• _YOUR GOAL_
Write out all of the data again, precisely as it appears.

• _INFORMATION SHOWN_
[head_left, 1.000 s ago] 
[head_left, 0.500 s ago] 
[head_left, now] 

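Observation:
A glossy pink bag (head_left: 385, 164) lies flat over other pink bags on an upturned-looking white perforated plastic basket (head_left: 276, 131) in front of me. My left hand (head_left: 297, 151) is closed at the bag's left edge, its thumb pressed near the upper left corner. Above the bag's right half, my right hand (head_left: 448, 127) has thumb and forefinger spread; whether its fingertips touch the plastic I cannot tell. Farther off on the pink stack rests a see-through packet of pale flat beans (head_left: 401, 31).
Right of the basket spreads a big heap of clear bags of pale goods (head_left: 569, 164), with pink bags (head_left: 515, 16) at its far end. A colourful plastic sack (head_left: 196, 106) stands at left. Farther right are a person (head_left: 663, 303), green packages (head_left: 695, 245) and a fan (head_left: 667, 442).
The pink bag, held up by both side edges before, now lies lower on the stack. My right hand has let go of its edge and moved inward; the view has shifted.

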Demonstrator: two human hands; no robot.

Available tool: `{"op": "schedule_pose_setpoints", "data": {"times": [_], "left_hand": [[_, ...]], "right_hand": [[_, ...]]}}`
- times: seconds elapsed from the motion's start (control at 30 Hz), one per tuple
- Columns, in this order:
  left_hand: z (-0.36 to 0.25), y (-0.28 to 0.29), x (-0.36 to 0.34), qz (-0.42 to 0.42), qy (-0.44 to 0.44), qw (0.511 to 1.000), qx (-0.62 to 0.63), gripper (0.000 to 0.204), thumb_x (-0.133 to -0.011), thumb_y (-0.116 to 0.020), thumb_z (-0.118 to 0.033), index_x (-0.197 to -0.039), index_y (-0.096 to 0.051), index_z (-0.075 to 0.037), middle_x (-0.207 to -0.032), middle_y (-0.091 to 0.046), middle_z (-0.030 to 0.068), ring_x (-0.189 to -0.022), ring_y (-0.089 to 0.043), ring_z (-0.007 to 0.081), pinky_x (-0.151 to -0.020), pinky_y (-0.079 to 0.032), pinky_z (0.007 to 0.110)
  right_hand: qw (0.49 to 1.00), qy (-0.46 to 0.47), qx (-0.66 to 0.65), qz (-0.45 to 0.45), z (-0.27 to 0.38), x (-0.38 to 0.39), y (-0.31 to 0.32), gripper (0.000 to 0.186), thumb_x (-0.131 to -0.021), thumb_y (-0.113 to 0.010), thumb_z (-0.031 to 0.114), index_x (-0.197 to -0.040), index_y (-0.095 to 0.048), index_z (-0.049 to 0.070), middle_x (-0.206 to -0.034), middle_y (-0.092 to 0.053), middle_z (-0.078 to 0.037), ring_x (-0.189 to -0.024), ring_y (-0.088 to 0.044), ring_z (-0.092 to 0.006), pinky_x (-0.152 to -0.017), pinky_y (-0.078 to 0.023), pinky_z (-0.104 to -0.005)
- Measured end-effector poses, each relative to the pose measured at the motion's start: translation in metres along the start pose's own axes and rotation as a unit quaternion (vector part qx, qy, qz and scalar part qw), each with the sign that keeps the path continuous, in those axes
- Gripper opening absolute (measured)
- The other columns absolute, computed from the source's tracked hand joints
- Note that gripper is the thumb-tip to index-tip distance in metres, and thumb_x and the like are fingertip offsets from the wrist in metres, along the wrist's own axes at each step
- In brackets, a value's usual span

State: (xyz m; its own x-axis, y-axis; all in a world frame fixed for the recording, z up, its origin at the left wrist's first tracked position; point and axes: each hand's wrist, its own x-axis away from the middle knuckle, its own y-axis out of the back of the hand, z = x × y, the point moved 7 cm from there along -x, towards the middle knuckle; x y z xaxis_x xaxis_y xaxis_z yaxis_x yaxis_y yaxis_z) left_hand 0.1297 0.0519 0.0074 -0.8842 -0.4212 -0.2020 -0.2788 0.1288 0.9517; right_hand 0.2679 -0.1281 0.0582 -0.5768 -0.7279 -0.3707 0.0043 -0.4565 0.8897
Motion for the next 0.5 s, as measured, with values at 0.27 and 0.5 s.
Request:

• _EXERCISE RESULT_
[head_left, 1.000 s ago] 
[head_left, 0.500 s ago] 
[head_left, now] 

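Observation:
A glossy pink bag (head_left: 385, 164) lies flat over other pink bags on an upturned-looking white perforated plastic basket (head_left: 276, 131) in front of me. My left hand (head_left: 297, 151) is closed at the bag's left edge, its thumb pressed near the upper left corner. Above the bag's right half, my right hand (head_left: 448, 127) has thumb and forefinger spread; whether its fingertips touch the plastic I cannot tell. Farther off on the pink stack rests a see-through packet of pale flat beans (head_left: 401, 31).
Right of the basket spreads a big heap of clear bags of pale goods (head_left: 569, 164), with pink bags (head_left: 515, 16) at its far end. A colourful plastic sack (head_left: 196, 106) stands at left. Farther right are a person (head_left: 663, 303), green packages (head_left: 695, 245) and a fan (head_left: 667, 442).
The pink bag, held up by both side edges before, now lies lower on the stack. My right hand has let go of its edge and moved inward; the view has shifted.
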
Demonstrator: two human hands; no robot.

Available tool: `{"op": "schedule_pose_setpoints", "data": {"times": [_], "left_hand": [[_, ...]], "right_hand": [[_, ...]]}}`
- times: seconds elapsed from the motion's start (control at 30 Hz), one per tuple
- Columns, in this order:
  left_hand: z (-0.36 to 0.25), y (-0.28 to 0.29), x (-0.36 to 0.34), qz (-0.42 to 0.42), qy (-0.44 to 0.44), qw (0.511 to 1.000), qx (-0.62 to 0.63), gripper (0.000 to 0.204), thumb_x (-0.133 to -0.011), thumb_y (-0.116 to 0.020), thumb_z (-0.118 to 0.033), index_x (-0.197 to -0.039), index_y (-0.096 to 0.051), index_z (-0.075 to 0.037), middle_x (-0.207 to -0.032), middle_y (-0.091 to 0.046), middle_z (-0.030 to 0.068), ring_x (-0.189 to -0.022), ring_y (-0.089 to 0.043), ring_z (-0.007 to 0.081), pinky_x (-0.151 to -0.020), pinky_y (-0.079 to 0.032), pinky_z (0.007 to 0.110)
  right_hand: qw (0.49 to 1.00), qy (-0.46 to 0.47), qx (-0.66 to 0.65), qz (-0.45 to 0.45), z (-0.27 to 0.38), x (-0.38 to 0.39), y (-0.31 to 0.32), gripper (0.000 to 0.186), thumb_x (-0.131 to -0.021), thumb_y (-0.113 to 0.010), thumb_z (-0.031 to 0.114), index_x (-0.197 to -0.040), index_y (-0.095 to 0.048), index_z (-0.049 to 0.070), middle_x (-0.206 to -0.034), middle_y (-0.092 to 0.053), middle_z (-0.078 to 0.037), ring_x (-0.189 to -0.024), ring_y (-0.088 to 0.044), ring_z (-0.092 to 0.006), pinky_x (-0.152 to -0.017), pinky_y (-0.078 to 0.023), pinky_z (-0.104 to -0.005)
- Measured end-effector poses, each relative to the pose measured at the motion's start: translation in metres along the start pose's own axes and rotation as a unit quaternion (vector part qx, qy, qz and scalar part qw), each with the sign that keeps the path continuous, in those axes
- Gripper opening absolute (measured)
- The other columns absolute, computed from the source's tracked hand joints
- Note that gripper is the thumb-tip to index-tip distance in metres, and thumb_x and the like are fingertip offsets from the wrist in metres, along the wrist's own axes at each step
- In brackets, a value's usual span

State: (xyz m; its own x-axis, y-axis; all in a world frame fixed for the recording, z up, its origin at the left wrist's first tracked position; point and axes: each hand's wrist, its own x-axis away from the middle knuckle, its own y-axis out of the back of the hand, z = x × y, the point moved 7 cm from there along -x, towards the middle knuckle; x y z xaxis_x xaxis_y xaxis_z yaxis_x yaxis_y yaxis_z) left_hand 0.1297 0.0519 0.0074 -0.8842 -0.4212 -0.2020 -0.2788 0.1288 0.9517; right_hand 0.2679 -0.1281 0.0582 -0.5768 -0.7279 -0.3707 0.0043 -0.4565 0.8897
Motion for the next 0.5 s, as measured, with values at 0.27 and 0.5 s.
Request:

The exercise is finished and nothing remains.